Technology education provider Treehouse announced Treehouse Education Library Aid, a new pricing plan that offers small or demonstrably cash-strapped libraries discounts of up to 50 percent on subscriptions to its collection of step-by-step online courses on website design, computer programming, app development for Android and iOS devices, entrepreneurship, and other topics.
Similar to offerings by Lynda.com, Treehouse courses are taught via a series of short, professionally produced videos, with student comprehension tested using quizzes or “code challenges” after each segment. Lynda.com is pilot testing a library access model with the New York Public Library, but, for most libraries, it is currently only available through individual subscriptions on dedicated computers or kiosks. By contrast, following a successful pilot test with the Orange County Library System (OCLS), FL, this spring, Treehouse recently began offering a subscription plan to libraries that enables patrons to access courses from any library computer or from home by logging in with their library card.
Prior to the OCLS test, Treehouse dealt primarily in individual consumer subscriptions as well as corporate subscriptions for companies such as Twitter, Disney, and FourSquare.

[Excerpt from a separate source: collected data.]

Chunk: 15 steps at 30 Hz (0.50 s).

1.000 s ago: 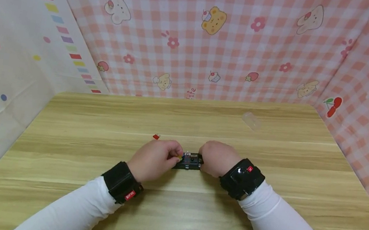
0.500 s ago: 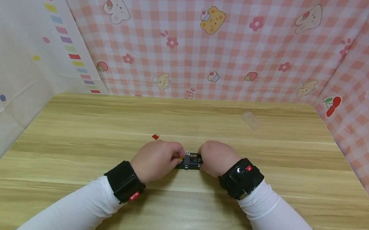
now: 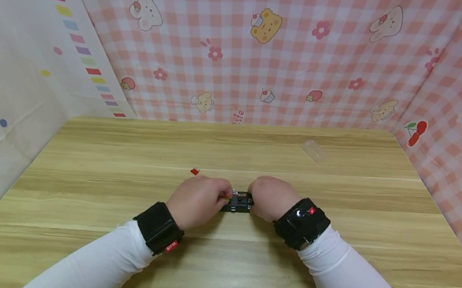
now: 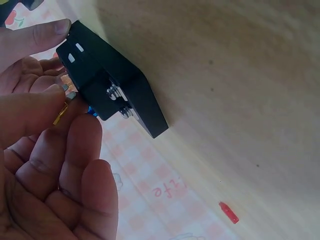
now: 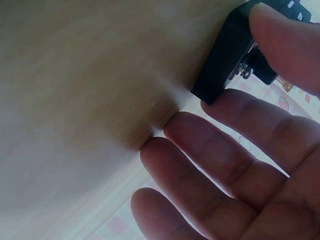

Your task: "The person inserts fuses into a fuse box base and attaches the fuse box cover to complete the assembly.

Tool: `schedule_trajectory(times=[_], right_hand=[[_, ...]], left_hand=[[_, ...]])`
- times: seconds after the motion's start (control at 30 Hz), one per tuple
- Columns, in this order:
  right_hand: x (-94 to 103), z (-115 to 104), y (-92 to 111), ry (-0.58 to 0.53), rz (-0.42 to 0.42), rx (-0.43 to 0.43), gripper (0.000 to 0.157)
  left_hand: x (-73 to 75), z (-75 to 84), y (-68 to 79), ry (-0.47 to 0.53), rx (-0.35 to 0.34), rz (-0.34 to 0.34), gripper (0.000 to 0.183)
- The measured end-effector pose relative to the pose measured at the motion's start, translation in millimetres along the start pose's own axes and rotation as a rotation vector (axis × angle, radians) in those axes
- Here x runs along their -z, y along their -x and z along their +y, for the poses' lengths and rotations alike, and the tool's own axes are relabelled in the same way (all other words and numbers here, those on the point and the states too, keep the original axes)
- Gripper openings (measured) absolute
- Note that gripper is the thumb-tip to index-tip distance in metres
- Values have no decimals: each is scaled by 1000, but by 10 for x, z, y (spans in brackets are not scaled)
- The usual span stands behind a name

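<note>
A small black plastic box (image 3: 239, 202) with coiled metal parts (image 4: 125, 112) on one side lies between my two hands. My right hand (image 3: 273, 199) grips its right end, with the thumb (image 5: 280, 45) on top and the index fingertip at the lower edge; the other fingers are spread near the tabletop. Close over the left part of the box, my left hand (image 3: 200, 200) pinches a tiny yellow piece (image 4: 60, 114) with a silvery tip between thumb and finger. A bit of blue (image 4: 92, 111) shows behind the box in the left wrist view.
A small red piece (image 3: 195, 171) lies on the wooden table (image 3: 224, 268), beyond my left hand. Farther back on the right is a clear plastic piece (image 3: 314, 151). Patterned cloth (image 3: 231, 67) hangs behind the table and at both sides.
My left hand has shifted slightly to the right along the box, still pinching the yellow piece. My right hand stays gripping the box's end.
</note>
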State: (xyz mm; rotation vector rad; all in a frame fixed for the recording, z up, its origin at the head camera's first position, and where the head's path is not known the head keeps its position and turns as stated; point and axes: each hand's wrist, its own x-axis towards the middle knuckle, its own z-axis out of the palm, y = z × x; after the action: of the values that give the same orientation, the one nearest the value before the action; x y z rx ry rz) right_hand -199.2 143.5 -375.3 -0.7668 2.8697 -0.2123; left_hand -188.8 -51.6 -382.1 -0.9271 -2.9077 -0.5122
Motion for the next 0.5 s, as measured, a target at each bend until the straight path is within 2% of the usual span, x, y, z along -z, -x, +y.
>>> schedule_trajectory(times=[0.5], right_hand=[[-2,-5,-6,5,-9,-26,15]], left_hand=[[-30,20,25,4,-12,29,7]])
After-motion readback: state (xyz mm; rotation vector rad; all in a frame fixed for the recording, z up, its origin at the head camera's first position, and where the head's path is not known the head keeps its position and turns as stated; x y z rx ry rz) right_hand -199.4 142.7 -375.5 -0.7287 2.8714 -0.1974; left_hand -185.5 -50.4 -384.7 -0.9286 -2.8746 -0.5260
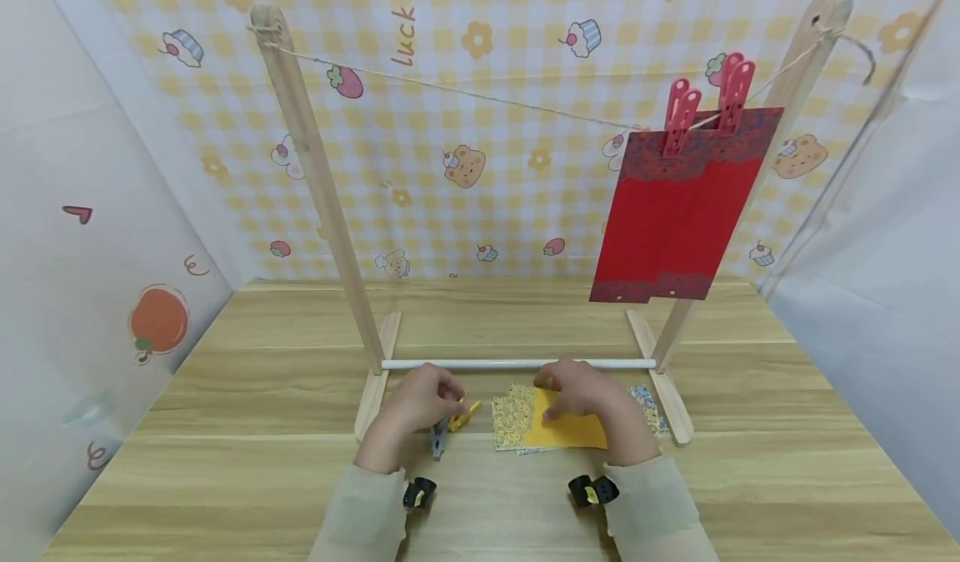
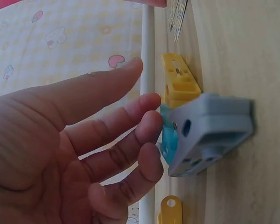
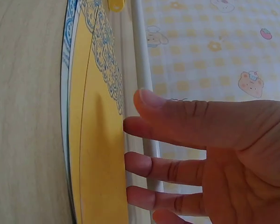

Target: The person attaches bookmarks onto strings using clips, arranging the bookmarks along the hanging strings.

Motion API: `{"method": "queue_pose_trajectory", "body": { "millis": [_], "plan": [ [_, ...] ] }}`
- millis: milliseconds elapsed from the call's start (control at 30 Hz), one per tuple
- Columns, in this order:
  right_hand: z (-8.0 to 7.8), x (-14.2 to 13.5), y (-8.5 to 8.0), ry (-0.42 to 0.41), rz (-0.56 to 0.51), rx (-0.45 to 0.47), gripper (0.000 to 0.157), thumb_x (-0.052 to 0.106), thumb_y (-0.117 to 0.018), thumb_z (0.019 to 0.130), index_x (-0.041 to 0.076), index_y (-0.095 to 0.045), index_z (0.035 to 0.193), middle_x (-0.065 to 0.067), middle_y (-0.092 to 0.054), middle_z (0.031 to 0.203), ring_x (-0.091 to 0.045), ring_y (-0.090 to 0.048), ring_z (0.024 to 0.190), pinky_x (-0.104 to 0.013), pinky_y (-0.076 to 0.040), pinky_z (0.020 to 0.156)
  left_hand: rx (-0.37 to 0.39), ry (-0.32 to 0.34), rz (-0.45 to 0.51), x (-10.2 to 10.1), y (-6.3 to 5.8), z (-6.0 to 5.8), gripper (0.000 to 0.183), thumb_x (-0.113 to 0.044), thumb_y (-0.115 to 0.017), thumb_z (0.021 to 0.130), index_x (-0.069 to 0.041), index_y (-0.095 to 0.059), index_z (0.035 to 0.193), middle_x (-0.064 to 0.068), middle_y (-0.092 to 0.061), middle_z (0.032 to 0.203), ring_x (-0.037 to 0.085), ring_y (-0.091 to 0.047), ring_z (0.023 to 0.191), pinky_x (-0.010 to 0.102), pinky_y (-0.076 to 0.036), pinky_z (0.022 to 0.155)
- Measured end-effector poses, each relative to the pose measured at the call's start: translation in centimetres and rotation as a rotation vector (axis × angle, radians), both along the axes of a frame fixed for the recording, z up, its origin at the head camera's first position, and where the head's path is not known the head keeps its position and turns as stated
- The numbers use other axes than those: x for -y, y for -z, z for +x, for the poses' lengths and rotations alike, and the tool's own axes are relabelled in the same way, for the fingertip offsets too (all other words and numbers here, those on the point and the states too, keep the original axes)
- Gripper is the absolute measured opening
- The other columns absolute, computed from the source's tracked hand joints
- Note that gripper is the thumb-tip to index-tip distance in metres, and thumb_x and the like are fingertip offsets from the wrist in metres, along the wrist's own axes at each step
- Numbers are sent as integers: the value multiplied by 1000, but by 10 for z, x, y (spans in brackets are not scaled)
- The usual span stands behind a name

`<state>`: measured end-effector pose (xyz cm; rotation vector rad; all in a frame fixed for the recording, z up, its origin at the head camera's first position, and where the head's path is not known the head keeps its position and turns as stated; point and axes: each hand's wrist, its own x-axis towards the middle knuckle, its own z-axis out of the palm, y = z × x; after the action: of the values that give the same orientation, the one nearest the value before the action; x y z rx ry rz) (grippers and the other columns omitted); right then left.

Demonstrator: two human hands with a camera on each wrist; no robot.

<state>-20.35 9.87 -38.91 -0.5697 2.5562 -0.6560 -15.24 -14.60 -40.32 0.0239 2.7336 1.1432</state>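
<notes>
My left hand (image 1: pixel 422 397) hovers with loosely bent fingers right at a small group of clothespins, holding none. Nearest it are a grey clothespin (image 2: pixel 214 130), a yellow clothespin (image 2: pixel 179 79) and a teal clothespin (image 2: pixel 168 140); another yellow clothespin (image 2: pixel 171 212) shows lower in the left wrist view. My right hand (image 1: pixel 581 395) reaches over a flat pile of yellow cards (image 1: pixel 566 434) with patterned ends. In the right wrist view its fingertips (image 3: pixel 139 164) are at the far edge of the top yellow card (image 3: pixel 102 154), thumb apart from it. Blue-patterned cards (image 1: pixel 647 399) peek out beneath.
A wooden frame with a left post (image 1: pixel 322 187), right post (image 1: pixel 795 70) and white crossbar (image 1: pixel 517 364) stands behind the hands. Two red cards (image 1: pixel 675 220) hang from its string (image 1: pixel 465 91) by pink clothespins (image 1: pixel 681 120). A checked cloth (image 1: pixel 480 203) covers the back.
</notes>
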Motion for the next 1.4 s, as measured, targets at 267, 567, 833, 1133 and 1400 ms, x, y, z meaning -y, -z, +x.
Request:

With the new library subscription plan, “the market that we really want to affect are the people who need this,” said Chris Zabaleta, chief commercial officer for Treehouse. “Going through libraries gives us the opportunity to put Treehouse in front of people who really couldn’t afford the $25 per month [individual subscription] on their own.”
For libraries, standard subscription pricing is based on their total number of active cardholders. Libraries that are interested in these courses and believe they might be eligible for a discount can apply by contacting Treehouse and filling out a one-page questionnaire detailing their financial status and per capita budget.
“What it all boils down to is two things: Are you an underfunded library, and if you are, does your track record tell us that you’re going to make sure your patrons take advantage” of these course offerings to learn new skills? Zabaleta said. He added that 50 percent is the maximum discount, and while one system is already offering the service to its patrons under this rate plan, most applicants will probably qualify for less significant price cuts.
Treehouse is still very new to the library market, but Zabaleta said the company has already noticed significant funding disparities among different systems.
“We’re seeing a huge separation,” he said. “There are libraries that are well funded and have no problem with our subscription price, and we’re talking to other libraries where you look at their funding and their total expenditures and you see what it costs them just to keep the lights on. They’re never going to be able to afford it. And we want everybody to have access to this.”
The company’s technology training courses are geared toward teaching skills that will help users get jobs or earn promotions. And judging by the company’s work with corporate clients, many companies still struggle to find qualified developers and designers, Zabaleta said.
“We are a for-profit company, but at its core Treehouse wants to teach everybody new skills that we believe are absolutely fundamental for literacy in the 21st century,” he added.